The power has just gone out and scratching noises can be heard coming from just beyond the closed door to the bedroom. Only the glow of the computer screen lights the room as Daisuke reaches toward the door to open it. “Don’t do it!” I shout at the screen. Daisuke turns toward the camera and asks me what else I think he should do. I have no response; he has to find out where she went. He slides the door open and steps into the darkness. Introducing Japanese Ghost Paintings
Introducing Japanese Ghost Paintings with Occult Nerds is the first online horror experience in English offered by the Japanese company Obaken. Obaken is an escape room company with multiple locations in Japan that only recently started offering remote experiences in Japanese and English. Starting off as a simple seminar on Introducing Japanese Ghost Paintings, this Zoom experience quickly devolves into a horror movie in which guests are more than just observers. Do not expect an escape room as there are no puzzles to solve, instead, participants act as advisors and the only connection to the outside world for Daisuke as he attempts to survive.
Obaken succeeds at getting under your skin using by using quintessential Japanese horror techniques like relying on darkness, peripheral movement that you aren’t sure if you actually saw, and long periods of tension to set a tone that leaves you anxiously awaiting the next scare. It captures the aesthetic of Japanese horror films through beautifully authentic and scary sets that feel straight out of Ju-On (The Grudge).
The show begins with a power point presentation on the backstory of Introducing Japanese Ghost Paintings. With a short history lesson and some examples, the show gives context to the events that follow, and educates audiences to ghost paintings and how they function in Japanese mythology. Further, this gives audiences a chance to truly connect with Daisuke, make jokes with him, ask questions, and build rapport – something quintessential to any immersive experience. While this portion may be a bit slow, it is essential for what follows.
And what follows is a ghost story that finds inspiration from Ju-On and Ringu, as the experience turns darker, and far scarier than the power point presentation itself. We won’t spoil much of this portion, but it plays out more as an immersive horror experience punctuated by cinematic moments. These further make the experience feel like a movie, but offer moments in which the audience can interact with and invest emotionally – adding to the scares.
One of the best parts of the experience is the authentic aesthetic of the location. The experience takes place in a large, empty residential house in a quiet suburb of Tokyo. Paper sliding-doors and minimalist furniture allow very few safe hiding spaces. The location is barren, almost haunting already, with just enough mess and chaos to make audiences feel off-balance. The lighting is minimal, with just a flashlight and the glow of a computer screen to set the stage. This only serves to hide monsters in the shadows and trick the mind into seeing things that aren’t there – or are they? Further, the Japanese aesthetic makes this feel like another world, something transportive, that American audiences rarely get to experience.

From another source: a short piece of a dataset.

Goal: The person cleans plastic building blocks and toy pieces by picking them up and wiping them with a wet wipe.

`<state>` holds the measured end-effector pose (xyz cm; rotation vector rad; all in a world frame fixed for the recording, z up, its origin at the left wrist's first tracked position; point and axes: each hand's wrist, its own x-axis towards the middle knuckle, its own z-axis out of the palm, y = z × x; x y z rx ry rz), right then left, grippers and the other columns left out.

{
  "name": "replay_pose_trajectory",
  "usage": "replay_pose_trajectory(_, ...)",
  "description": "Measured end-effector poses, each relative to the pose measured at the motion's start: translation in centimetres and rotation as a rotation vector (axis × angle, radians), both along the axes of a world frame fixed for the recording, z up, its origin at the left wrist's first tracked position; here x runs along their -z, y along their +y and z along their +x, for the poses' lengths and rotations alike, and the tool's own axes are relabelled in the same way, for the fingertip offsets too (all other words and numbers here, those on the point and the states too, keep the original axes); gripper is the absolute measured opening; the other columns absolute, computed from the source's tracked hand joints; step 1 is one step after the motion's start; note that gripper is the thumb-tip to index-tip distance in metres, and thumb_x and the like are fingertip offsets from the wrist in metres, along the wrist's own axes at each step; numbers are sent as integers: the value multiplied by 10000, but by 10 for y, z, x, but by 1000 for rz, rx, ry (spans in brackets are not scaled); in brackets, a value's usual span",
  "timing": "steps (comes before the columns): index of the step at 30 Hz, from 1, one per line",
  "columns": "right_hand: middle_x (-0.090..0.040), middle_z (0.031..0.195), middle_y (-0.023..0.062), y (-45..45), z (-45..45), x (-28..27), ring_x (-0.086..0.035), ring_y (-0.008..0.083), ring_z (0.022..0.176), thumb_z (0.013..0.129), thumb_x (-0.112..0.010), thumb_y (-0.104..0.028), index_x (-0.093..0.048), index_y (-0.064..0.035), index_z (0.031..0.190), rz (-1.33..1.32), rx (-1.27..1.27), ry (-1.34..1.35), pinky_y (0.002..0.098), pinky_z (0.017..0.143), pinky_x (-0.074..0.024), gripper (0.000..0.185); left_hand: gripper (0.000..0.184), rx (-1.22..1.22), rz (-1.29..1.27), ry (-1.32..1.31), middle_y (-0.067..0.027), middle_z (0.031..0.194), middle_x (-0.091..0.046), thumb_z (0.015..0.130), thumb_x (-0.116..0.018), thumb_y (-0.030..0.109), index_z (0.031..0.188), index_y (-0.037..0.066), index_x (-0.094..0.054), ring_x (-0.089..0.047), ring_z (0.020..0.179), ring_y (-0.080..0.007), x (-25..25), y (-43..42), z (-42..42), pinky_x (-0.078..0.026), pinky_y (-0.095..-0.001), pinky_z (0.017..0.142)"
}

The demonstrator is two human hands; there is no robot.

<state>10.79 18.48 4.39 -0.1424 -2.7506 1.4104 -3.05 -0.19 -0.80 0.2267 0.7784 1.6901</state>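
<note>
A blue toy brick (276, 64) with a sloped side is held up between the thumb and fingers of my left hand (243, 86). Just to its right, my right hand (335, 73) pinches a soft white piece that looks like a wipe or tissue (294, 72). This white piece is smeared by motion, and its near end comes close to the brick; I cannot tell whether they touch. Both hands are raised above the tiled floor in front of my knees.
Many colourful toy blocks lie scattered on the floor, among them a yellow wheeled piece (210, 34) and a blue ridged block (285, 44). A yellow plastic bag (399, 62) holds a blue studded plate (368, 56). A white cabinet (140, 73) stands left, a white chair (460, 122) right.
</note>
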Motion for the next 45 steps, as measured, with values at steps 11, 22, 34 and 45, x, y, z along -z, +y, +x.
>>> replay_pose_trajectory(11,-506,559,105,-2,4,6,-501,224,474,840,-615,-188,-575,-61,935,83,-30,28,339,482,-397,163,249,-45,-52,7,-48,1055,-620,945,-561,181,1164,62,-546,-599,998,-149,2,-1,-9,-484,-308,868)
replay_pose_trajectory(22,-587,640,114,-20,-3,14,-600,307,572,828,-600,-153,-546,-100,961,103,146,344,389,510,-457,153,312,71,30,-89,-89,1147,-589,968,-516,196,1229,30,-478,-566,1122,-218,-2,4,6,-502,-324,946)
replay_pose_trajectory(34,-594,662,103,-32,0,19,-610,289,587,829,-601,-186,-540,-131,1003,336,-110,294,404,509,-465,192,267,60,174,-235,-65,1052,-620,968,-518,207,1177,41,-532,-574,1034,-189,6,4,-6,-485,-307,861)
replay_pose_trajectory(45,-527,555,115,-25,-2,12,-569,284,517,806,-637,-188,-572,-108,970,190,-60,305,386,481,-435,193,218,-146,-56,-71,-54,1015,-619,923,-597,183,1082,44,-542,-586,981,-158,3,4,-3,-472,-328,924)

The Obaken team does a great job of integrating pre-recorded video with live action. I rarely noticed the switch between the two. But being able to use pre-recorded sections allowed a higher production value and better scares than you can get when just using the live camera. This is reminiscent of Emergency Exit’s The Virtual Excorist that combines live actors with pre-recorded scenes. The actors wear the exact same clothes, the acting matches perfectly, and the cuts are seamless. This team knows their technology.
Beyond the technology, the actors are wonderful at delivering their lines, building rapport, and creating connection. Daisuke is just like us, a normal Japanese man excited about art and the darker side of it. He’s cautious and nervous and natural in his reactions. By the end, he felt like a friend, which is rare in remote horror experiences. Having only our small group during our time slot ensured that it felt organic and natural. I won’t spoil the role of other actors, but let’s just say, they are frightening, effective, and a horror-movie come to life.
Overall, this is the first remote experience I have done where I was actually scared and anxious throughout. Normally, something happening on the other side of the screen just doesn’t get to me as I know there is nothing that can happen, but Obaken managed to break that barrier between me and the screen and pull me into the story so that I was actually invested and terrified. This is the closest you can get to living out a Japanese horror film. I just hope you can come out alive. While I don’t want to give too many spoilers, let me just say that this is a show you do not want to miss. I look forward to purchasing some Japanese ghost paintings myself.